◆ **Task item**: Below is a listing. Set down exactly the lines from the one containing "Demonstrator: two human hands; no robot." through the one containing "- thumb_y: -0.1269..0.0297", both ends included, and leave out the rest.

[Start of section]

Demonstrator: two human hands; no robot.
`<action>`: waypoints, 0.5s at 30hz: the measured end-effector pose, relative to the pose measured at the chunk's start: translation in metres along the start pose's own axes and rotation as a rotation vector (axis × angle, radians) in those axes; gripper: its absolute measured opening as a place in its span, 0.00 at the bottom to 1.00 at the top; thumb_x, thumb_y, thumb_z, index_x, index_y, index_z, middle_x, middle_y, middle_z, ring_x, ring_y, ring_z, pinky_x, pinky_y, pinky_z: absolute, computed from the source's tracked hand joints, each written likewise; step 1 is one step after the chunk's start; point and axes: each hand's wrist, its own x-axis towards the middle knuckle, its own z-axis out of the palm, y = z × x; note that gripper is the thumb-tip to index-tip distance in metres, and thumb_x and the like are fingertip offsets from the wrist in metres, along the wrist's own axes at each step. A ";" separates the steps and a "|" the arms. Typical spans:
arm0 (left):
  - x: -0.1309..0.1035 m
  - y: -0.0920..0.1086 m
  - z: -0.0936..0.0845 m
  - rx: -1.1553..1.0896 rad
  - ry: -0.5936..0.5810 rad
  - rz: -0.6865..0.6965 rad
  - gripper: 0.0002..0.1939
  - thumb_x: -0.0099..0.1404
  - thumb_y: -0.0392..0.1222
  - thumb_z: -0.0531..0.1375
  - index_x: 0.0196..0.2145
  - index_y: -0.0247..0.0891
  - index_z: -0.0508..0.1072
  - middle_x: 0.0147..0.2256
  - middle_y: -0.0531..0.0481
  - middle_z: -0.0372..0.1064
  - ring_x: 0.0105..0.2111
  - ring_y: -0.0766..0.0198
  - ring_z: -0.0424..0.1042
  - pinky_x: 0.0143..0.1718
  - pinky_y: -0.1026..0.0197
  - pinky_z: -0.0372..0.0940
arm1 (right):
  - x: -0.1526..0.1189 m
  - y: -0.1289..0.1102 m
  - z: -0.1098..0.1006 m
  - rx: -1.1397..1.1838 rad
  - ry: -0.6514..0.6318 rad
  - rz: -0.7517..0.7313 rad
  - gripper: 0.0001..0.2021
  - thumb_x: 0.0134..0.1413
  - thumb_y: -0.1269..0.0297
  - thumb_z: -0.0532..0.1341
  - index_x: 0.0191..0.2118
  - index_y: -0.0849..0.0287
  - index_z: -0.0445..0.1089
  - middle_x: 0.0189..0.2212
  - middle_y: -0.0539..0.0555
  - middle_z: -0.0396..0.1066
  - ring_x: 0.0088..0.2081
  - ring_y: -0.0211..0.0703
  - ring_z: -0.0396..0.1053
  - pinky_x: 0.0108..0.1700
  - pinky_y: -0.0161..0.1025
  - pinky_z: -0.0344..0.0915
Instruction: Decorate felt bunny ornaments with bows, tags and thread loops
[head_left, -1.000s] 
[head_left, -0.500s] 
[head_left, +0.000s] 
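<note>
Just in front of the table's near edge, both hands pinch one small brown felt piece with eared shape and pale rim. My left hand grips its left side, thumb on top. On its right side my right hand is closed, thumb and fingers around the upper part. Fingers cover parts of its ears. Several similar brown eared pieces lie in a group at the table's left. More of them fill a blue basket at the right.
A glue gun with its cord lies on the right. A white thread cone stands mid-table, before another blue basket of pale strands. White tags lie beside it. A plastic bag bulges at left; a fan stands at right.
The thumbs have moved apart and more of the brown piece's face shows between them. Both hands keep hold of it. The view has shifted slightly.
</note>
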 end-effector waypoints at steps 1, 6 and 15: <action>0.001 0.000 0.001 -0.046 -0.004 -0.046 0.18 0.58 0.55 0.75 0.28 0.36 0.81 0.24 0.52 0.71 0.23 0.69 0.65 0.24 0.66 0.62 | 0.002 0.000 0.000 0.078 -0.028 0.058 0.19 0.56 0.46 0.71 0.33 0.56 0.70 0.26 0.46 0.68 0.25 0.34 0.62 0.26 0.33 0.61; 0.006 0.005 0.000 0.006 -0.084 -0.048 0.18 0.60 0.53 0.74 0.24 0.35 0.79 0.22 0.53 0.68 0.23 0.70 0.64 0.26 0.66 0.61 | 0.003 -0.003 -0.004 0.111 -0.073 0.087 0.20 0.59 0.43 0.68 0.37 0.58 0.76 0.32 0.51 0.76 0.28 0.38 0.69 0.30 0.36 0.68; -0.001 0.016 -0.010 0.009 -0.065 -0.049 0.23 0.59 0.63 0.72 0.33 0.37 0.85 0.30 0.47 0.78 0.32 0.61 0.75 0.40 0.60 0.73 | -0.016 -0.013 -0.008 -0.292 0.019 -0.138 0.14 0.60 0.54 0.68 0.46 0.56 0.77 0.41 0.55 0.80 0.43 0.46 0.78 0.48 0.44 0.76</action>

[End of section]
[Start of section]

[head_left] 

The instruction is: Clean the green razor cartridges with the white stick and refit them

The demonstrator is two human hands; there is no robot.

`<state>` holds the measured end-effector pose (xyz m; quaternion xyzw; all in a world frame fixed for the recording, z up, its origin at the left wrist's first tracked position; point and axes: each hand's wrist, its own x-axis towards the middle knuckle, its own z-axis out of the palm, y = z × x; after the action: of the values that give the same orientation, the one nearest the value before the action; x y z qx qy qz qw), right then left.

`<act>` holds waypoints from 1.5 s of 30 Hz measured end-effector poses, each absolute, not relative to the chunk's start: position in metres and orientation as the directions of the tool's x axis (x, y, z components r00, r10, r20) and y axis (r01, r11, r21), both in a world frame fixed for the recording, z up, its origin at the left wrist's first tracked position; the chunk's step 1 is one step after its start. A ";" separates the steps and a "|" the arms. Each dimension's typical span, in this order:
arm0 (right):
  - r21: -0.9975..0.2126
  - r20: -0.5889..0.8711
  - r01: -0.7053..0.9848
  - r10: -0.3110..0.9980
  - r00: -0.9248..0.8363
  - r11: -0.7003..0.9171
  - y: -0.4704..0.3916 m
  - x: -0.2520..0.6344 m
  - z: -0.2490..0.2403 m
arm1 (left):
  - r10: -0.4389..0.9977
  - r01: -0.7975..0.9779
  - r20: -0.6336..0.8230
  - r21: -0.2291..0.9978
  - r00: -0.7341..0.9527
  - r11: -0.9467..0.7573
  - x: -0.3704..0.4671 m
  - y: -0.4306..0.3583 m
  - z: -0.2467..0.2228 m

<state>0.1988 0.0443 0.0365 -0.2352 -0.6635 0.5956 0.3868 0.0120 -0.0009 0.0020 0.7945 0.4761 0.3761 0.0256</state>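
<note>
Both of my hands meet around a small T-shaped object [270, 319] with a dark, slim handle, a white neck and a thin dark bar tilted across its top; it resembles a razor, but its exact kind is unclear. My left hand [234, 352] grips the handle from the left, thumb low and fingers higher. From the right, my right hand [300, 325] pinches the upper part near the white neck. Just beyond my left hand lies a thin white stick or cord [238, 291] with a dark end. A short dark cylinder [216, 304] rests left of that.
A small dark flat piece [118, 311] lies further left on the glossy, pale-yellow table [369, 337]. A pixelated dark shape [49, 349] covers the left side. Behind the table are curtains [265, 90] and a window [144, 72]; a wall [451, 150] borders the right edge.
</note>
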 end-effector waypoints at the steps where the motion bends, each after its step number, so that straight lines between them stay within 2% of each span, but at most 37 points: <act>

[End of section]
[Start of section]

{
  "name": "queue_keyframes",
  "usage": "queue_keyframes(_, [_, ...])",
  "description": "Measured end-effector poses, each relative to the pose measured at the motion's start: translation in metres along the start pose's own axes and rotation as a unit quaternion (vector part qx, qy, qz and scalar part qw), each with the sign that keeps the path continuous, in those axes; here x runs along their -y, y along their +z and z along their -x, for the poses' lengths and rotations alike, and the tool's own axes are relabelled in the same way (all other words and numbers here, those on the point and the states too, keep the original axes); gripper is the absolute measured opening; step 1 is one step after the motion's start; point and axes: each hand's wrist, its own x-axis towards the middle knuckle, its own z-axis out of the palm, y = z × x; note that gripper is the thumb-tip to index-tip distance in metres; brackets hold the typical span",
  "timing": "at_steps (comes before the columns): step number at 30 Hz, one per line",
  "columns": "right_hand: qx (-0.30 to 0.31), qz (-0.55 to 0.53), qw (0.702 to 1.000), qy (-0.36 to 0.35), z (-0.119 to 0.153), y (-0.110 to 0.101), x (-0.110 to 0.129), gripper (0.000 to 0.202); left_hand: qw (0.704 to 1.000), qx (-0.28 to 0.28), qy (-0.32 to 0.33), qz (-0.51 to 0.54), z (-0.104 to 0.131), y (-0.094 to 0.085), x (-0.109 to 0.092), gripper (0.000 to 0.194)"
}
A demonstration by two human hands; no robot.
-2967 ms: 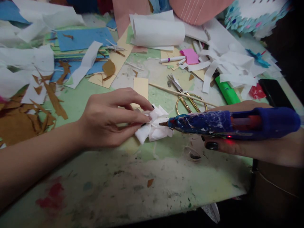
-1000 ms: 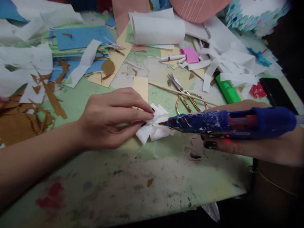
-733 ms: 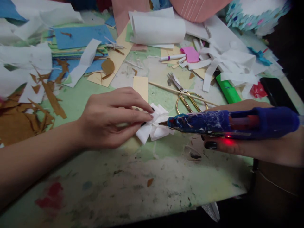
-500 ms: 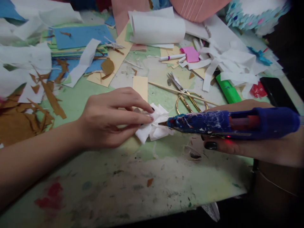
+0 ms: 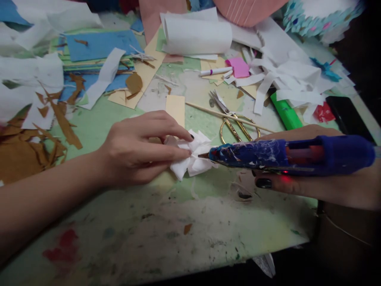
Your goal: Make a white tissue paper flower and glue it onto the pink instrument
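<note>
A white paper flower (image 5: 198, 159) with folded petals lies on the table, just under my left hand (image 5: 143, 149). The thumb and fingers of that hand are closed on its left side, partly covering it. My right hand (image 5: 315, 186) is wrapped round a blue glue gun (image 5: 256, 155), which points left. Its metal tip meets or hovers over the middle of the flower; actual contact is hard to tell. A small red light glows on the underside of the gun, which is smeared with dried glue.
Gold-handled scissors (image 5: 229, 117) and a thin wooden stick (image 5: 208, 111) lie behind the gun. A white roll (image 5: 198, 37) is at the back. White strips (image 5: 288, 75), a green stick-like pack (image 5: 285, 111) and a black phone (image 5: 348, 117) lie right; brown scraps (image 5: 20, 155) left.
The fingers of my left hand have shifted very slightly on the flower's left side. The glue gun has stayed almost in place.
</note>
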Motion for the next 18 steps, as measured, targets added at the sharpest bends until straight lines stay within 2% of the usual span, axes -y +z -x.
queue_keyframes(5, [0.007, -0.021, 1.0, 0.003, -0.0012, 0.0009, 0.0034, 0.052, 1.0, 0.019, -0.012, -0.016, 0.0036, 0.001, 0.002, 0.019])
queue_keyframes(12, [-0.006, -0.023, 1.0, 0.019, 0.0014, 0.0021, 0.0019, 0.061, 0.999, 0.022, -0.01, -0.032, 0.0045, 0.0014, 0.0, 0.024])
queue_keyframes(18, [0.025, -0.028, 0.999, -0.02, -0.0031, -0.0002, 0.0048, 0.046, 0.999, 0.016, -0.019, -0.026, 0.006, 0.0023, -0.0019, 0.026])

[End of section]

◆ **The answer**:
Demonstrator: two human hands; no robot.
`<action>`: waypoints, 0.5s at 30hz: the measured end-effector pose, relative to the pose measured at the chunk's start: translation in metres along the start pose's own axes and rotation as a rotation vector (axis × angle, radians) in those axes; gripper: its absolute measured opening as a place in its span, 0.00 at the bottom to 1.00 at the top; thumb_x, thumb_y, thumb_z, index_x, index_y, index_z, middle_x, middle_y, middle_z, ring_x, ring_y, ring_z, pinky_x, pinky_y, pinky_z: absolute, computed from the source's tracked hand joints, each written likewise; step 1 is one step after the chunk's start; point and axes: each hand's wrist, its own x-axis towards the middle knuckle, its own z-axis out of the palm, y = z × x; note that gripper is the thumb-tip to index-tip distance in metres, and thumb_x and the like are fingertip offsets from the wrist in metres, along the wrist's own axes at each step. A ";" separates the steps and a "|" the arms. Typical spans:
arm0 (left):
  - x: -0.1309..0.1035 m
  - y: -0.0920..0.1086 m
  - z: -0.0936..0.0845 m
  - rx: -1.1553..1.0896 rad
  - ry: -0.5936..0.5810 rad
  - rz: -0.6865..0.6965 rad
  - gripper: 0.0002..0.1939
  - thumb_x: -0.0099..0.1404
  - thumb_y: -0.0392..0.1222
  - thumb_z: -0.0531..0.1375
  - index_x: 0.0196..0.2145
  - index_y: -0.0247..0.0891
  - index_z: -0.0508..0.1072
  - middle_x: 0.0147..0.2256
  - middle_y: -0.0531..0.0481
  - middle_z: -0.0372..0.1064
  - ring_x: 0.0105..0.2111
  - ring_y: -0.0766..0.0198
  - ring_z: -0.0424..0.1042
  - pinky_x: 0.0143..0.1718
  - pinky_y: -0.1026..0.0197
  - pinky_z: -0.0372..0.0940
arm1 (right):
  - x: -0.1526..0.1189 m
  - y: -0.1289..0.1102 m
  - z: -0.1098..0.1006 m
  - rx: -1.1397..1.1838 rad
  - ry: -0.6514..0.6318 rad
  - rz: -0.7517..0.7313 rad
  - gripper: 0.0001..0.2021
  - thumb_x: 0.0134..0.1413
  - thumb_y: -0.1269..0.0297

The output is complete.